Federal prosecutors from the U.S. Attorney’s office and the SEC are investigating Theranos (Private:THER) over whether it misled investors, sources told the WSJ. Walgreens Boots Alliance (NASDAQ:WBA) and the NY State Department of Health have received subpoenas in recent weeks seeking documents and testimony about representations made to them by the blood-testing startup. “The company continues to work closely with regulators and is cooperating fully with all investigations,” Theranos spokeswoman Brooke Buchanan told CNBC.
United Continental is close to reaching an agreement with activist investors that would include replacing Chairman Henry Meyer as part of a broader board overhaul, Bloomberg reports. Meyer’s ouster would allow United (NYSE:UAL) to name a successor with substantial airline experience, one of the changes sought by Altimeter Capital Management and PAR Capital Management, which together control 7.2% of the airline’s stock.
Pressured by a competitive job market and labor groups calling for higher wages, Target (NYSE:TGT) has started raising employee wages to a minimum of $10 an hour, Reuters reports. The move marks the company’s second pay hike in a year, and comes as a union-led push for a $15 minimum wage, the so-called “Fight for Fifteen” movement, gains traction across the country. “This move will make it difficult for Target to meet its aggressive profit projections,” said Burt Flickinger, managing director of Strategic Resource Group.
Verizon has confirmed that its joint venture with Hearst, Verizon Hearst Media Partners, is acquiring Complex Media. It’s a “continuation of our media strategy, which is focused on disruption that is occurring in digital media and content distribution, and involves building a portfolio of the emerging digital brands of the future for the millennial and Gen-Z audience,” Verizon’s (NYSE:VZ) Brian Angiolet said. Although terms of the deal weren’t disclosed, the WSJ reported a purchase price of $250M-$300M.
Technology companies have long coveted classrooms, attempting over the years to persuade schools to adopt their devices and specialized software, with mixed success. Amazon (NASDAQ:AMZN) this week will find out whether it will be accepted into the nation’s largest school district. The online retailer is in line to be awarded a contract to sell e-books to New York City schools worth as much as $64.5M over five years.

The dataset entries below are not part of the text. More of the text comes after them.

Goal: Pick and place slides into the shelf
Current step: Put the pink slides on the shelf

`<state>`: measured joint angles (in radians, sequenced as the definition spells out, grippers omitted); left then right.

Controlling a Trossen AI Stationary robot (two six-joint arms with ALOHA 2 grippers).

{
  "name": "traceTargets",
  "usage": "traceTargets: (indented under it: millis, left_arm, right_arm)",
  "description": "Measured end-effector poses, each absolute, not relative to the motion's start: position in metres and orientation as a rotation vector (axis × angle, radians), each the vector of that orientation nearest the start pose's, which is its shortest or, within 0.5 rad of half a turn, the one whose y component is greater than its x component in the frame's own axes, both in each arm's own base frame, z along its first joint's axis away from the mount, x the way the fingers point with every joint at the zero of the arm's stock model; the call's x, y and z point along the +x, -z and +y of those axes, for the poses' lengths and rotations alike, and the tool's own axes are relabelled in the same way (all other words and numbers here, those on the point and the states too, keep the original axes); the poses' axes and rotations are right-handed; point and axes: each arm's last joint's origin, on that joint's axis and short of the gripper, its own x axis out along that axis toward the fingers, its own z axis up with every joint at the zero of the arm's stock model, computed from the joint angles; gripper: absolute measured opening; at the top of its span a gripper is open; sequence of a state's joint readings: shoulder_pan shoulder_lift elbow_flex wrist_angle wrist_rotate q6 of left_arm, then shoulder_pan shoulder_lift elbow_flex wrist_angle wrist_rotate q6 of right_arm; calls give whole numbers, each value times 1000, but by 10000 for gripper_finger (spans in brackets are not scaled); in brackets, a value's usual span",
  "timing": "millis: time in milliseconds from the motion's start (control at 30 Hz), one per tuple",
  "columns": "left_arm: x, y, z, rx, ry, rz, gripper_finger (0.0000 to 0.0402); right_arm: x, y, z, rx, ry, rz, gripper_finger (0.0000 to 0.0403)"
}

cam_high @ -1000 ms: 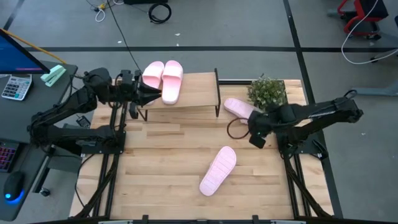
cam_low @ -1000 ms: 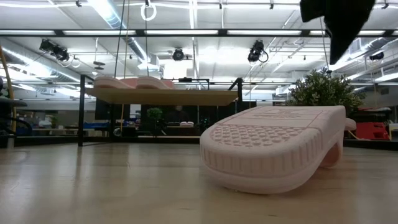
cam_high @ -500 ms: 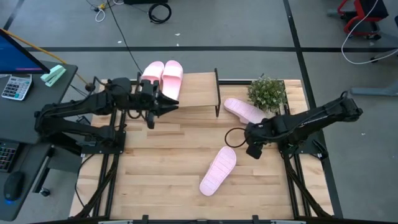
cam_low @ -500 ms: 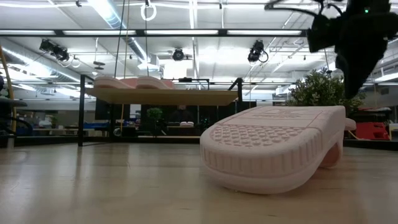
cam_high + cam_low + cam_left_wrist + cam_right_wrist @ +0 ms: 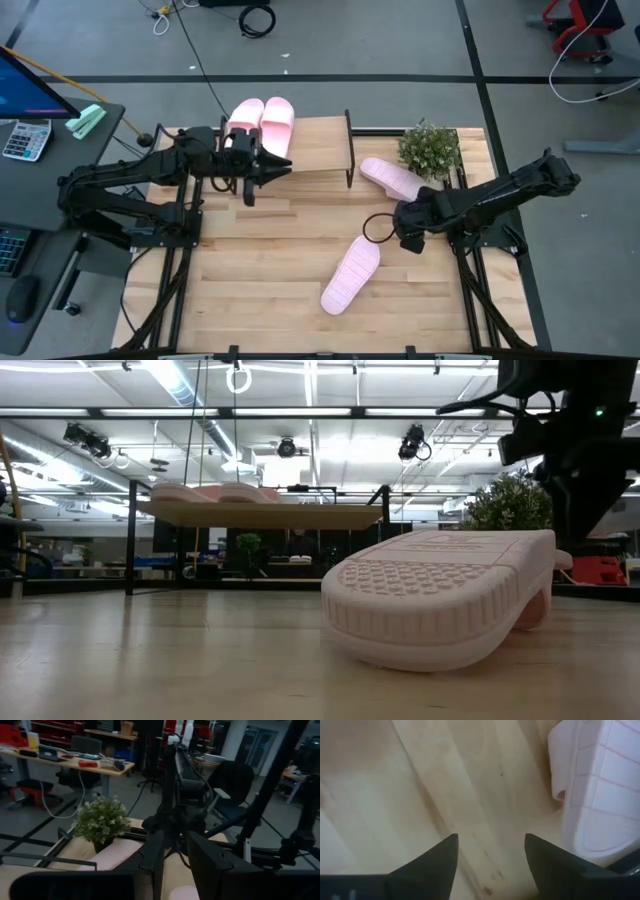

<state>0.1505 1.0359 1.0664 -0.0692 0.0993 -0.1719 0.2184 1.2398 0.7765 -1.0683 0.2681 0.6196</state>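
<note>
Two pink slides (image 5: 262,128) lie side by side on the left end of the shelf (image 5: 320,150), a wood plank on a black frame at the table's far edge. A third slide (image 5: 351,275) lies sole up on the table's middle. A fourth (image 5: 392,177) rests beside the plant. My left gripper (image 5: 283,166) points level toward the table's right at the shelf's near edge, with a narrow empty gap between its fingers (image 5: 175,865). My right gripper (image 5: 405,238) points down, open (image 5: 490,855), over bare wood just right of the overturned slide (image 5: 600,785).
A small potted plant (image 5: 430,148) stands at the far right, next to the shelf's right post. A black cable loop (image 5: 377,227) hangs by my right gripper. A desk with a calculator (image 5: 25,140) sits left of the table. Bare wood (image 5: 250,260) spans the near left.
My left gripper has drawn away from the two slides on the shelf, going toward the table's right along the shelf's near edge. My right gripper has come down toward the table beside the overturned slide. No slide has moved.
</note>
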Motion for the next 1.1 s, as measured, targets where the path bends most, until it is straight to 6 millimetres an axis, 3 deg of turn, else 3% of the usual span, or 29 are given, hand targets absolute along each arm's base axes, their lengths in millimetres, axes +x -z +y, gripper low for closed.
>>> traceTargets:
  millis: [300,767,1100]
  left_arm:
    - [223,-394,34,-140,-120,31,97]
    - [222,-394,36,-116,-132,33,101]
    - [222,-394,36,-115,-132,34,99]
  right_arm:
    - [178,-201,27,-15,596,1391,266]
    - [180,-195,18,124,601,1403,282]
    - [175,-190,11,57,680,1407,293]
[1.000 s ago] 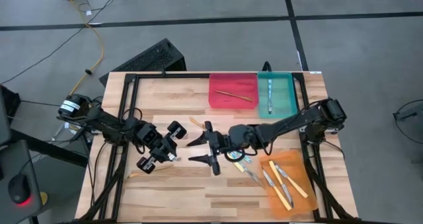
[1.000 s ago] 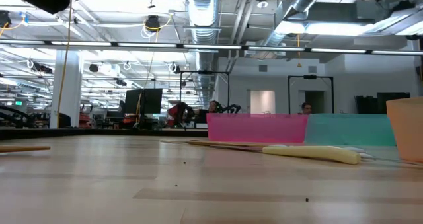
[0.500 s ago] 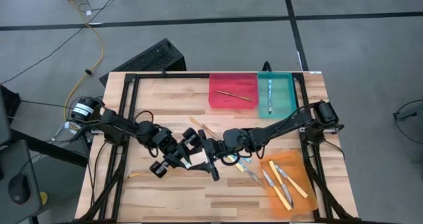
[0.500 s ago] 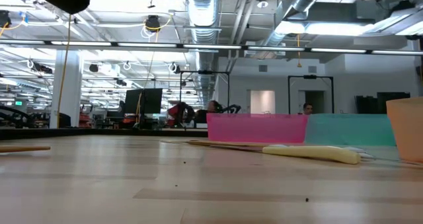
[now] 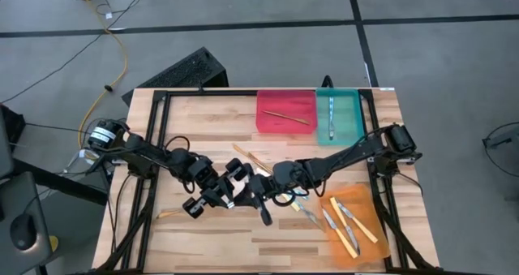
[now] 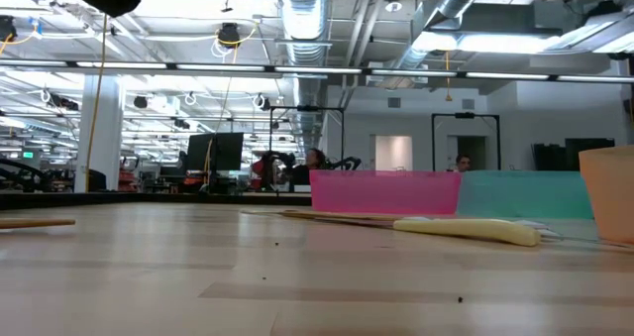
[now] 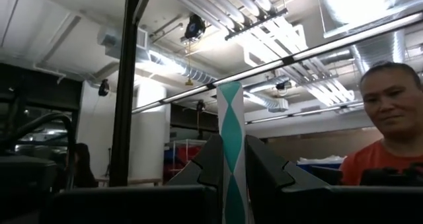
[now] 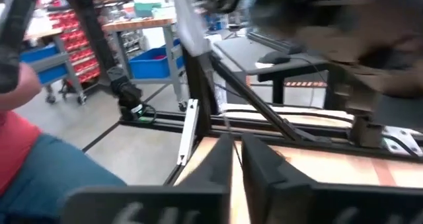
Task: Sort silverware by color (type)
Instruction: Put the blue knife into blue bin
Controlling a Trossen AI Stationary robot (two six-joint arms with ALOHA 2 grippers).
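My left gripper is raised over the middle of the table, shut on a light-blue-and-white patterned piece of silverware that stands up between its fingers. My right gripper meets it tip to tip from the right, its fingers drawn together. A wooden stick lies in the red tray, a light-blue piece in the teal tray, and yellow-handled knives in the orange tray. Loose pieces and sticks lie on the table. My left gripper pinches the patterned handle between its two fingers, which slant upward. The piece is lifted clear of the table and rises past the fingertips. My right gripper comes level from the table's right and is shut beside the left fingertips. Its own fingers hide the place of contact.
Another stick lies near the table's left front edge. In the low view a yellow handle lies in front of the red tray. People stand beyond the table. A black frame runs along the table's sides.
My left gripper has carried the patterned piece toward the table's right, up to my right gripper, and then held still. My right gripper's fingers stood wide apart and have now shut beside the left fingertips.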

Who wants Yahoo? The deadline to bid for the beleaguered tech group has passed with YP Holdings (formerly Yellowpages.com) the latest name in the fray, although Verizon (VZ) is still considered the front-runner. “There are all kinds of complications with Yahoo, including its Chinese assets and Alibaba, which have still not been spun off yet….and at the core, it’s a business that’s dying slowly by the day…so it’s not the easiest purchase in the world,” Re/code’s Kara Swisher reports. Will Yahoo (NASDAQ:YHOO) make an announcement together with its Q1 results due this afternoon?

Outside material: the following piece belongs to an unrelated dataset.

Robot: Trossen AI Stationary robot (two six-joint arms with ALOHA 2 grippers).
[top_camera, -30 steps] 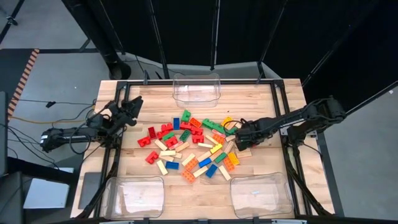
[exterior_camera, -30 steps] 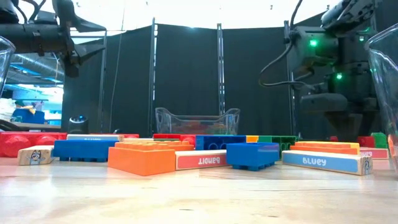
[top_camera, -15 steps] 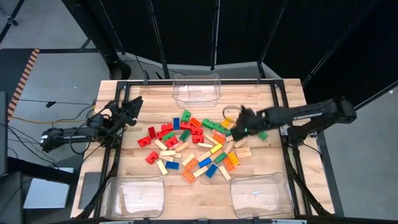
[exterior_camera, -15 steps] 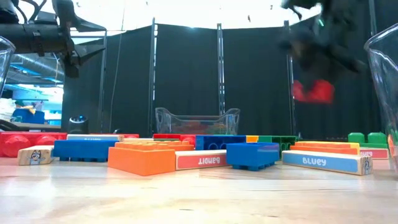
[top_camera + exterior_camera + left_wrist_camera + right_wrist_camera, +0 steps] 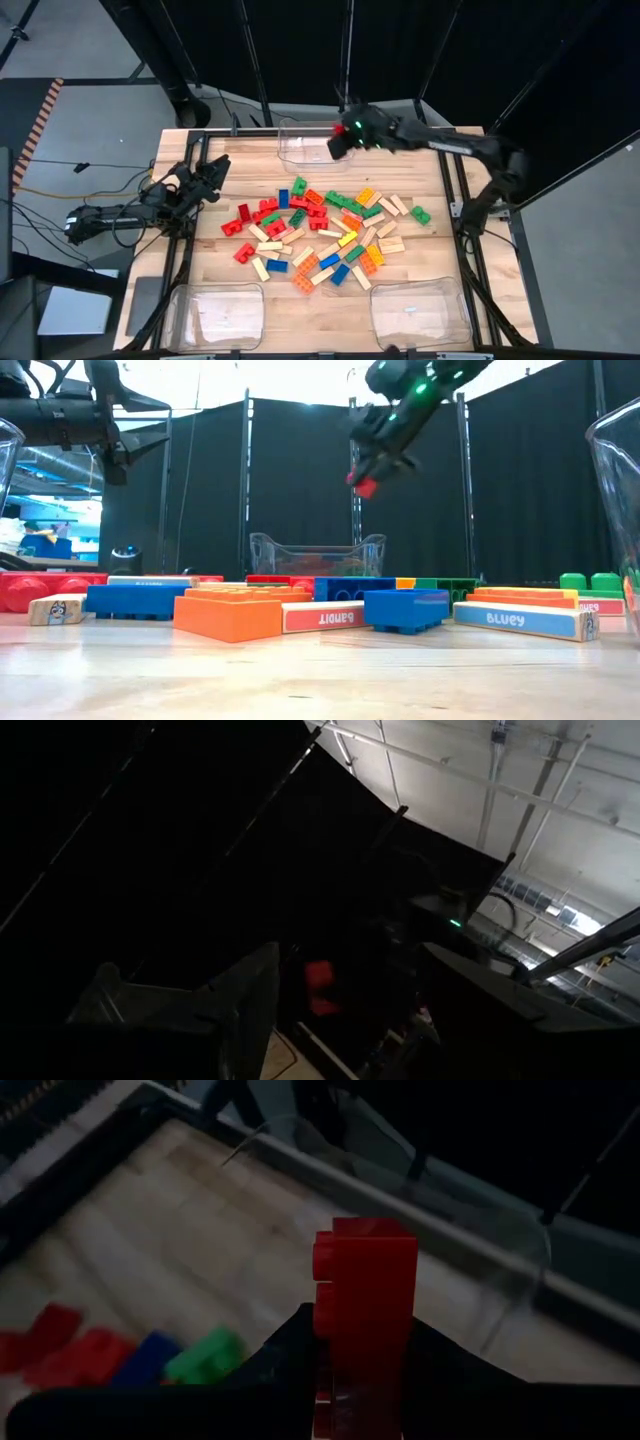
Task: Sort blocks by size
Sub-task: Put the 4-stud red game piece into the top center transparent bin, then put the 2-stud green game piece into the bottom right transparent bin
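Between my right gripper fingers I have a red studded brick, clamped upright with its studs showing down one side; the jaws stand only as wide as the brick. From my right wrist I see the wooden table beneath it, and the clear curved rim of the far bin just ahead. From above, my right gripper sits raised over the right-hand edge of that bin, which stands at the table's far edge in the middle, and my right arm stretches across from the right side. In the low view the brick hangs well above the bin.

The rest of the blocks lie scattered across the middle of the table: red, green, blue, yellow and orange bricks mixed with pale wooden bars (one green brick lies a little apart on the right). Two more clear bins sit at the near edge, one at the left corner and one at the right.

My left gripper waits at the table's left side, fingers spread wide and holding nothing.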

The battle over encryption is heading to Capitol Hill again as Apple’s (NASDAQ:AAPL) general counsel, Bruce Sewell, and FBI officials appear before House members to defend their positions. The company’s court battle with the government over a phone used by one of the San Bernardino shooters was recently resolved, but the two parties continue to fight over unlocking an iPhone used in a New York drug case.
World shares are heading higher after oil prices stabilized and the Dow Jones closed above 18,000 for the first time since July.Stocks seems to also be getting a lift from the ongoing first-quarter corporate earnings season. Analysts had forecast a pretty poor batch of results and many companies are managing to beat these expectations.The FTSE All-World equity index has now gained 0.7% to 268.9, its highest level since early December.